● **Instructions for the task**
The data below has to be returned exactly, down to the last character.

-- Entries provided follows --

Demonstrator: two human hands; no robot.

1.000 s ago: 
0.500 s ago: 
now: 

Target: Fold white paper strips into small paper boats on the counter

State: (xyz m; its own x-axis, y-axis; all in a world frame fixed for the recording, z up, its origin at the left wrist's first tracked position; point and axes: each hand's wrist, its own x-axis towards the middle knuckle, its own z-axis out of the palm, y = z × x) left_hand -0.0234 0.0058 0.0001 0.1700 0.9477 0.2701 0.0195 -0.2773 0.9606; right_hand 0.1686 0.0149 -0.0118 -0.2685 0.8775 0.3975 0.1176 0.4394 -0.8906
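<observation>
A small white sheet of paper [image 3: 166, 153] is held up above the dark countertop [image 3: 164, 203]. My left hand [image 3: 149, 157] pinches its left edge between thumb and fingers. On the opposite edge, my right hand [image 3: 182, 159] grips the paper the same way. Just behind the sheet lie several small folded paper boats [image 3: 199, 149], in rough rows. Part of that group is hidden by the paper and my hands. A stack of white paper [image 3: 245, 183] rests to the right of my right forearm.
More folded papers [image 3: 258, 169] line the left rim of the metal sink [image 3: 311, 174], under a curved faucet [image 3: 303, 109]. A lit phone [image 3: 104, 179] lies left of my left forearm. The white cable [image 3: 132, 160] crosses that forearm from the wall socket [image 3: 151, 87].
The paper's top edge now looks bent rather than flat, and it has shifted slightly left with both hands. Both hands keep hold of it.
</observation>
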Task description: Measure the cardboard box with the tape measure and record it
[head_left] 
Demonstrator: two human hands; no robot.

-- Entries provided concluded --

● **Written answer**
Demonstrator: two human hands; no robot.

1.000 s ago: 
0.500 s ago: 
now: 

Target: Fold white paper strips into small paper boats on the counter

State: (xyz m; its own x-axis, y-axis; all in a world frame fixed for the recording, z up, its origin at the left wrist's first tracked position; point and axes: each hand's wrist, its own x-axis towards the middle knuckle, its own z-axis out of the palm, y = z × x) left_hand -0.0234 0.0058 0.0001 0.1700 0.9477 0.2701 0.0195 -0.2773 0.9606; right_hand 0.1686 0.0149 -0.0118 -0.2685 0.8775 0.3975 0.1176 0.4394 -0.8906
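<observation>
A small white sheet of paper [image 3: 166, 153] is held up above the dark countertop [image 3: 164, 203]. My left hand [image 3: 149, 157] pinches its left edge between thumb and fingers. On the opposite edge, my right hand [image 3: 182, 159] grips the paper the same way. Just behind the sheet lie several small folded paper boats [image 3: 199, 149], in rough rows. Part of that group is hidden by the paper and my hands. A stack of white paper [image 3: 245, 183] rests to the right of my right forearm.
More folded papers [image 3: 258, 169] line the left rim of the metal sink [image 3: 311, 174], under a curved faucet [image 3: 303, 109]. A lit phone [image 3: 104, 179] lies left of my left forearm. The white cable [image 3: 132, 160] crosses that forearm from the wall socket [image 3: 151, 87].
The paper's top edge now looks bent rather than flat, and it has shifted slightly left with both hands. Both hands keep hold of it.
</observation>
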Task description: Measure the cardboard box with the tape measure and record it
[head_left] 
Demonstrator: two human hands; no robot.

This exercise requires no further response.